__GOAL OF THE EXERCISE__. Copy out the whole listing exactly as given. Skip the pictures.

__INFORMATION PROVIDED__.
□ □ □ □ □
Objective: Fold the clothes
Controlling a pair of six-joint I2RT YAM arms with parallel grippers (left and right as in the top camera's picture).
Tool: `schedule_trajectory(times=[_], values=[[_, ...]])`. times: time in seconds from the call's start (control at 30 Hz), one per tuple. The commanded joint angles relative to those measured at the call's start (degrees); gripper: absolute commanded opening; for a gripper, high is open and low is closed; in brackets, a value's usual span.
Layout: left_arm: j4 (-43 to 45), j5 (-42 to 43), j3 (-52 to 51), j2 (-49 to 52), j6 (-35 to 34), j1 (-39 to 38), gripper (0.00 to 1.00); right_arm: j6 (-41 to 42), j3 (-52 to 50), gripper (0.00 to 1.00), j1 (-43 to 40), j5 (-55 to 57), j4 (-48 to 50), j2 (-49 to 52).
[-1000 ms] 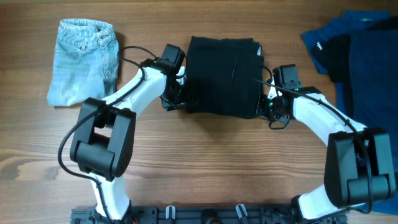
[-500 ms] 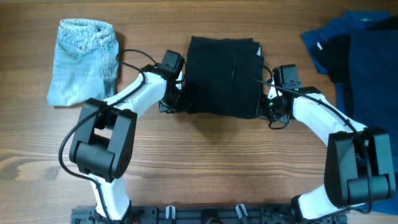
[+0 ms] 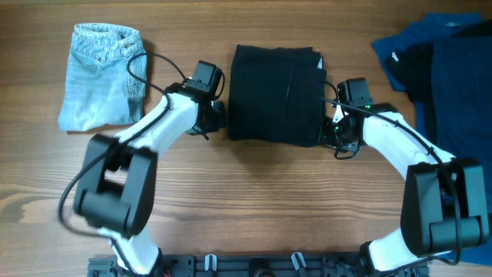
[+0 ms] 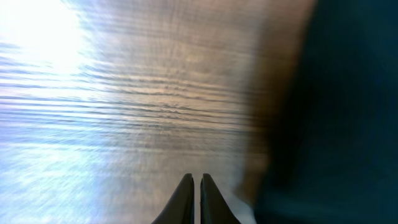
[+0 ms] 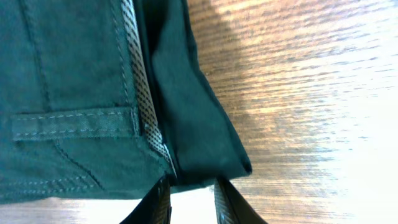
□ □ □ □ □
__SOLUTION BELOW__.
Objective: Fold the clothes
Controlling a pair of six-joint I2RT YAM arms with parallel grippers (left and right as in the top camera's picture).
Tool: `schedule_trajectory(times=[_], values=[[_, ...]])`. times: time in seconds from the call's start (control at 30 Hz), one per tuple. The commanded joint angles relative to those measured at the call's start (degrees); gripper: absolute commanded opening; for a gripper, high is open and low is closed; in brackets, a value's usual span.
Layout: left_arm: j4 (-43 to 45), j5 (-42 to 43), j3 (-52 to 51), j2 (-49 to 52), j6 (-35 to 34), j1 (-39 to 38), gripper (0.00 to 1.00); right_arm: j6 (-41 to 42), j3 (-52 to 50), gripper (0.00 to 1.00), j1 (-43 to 40), j5 (-55 to 57), j4 (-48 to 50), j2 (-49 to 52).
[-1000 ms] 
[-500 ms] 
[+0 ms] 
[+0 ms] 
[+0 ms] 

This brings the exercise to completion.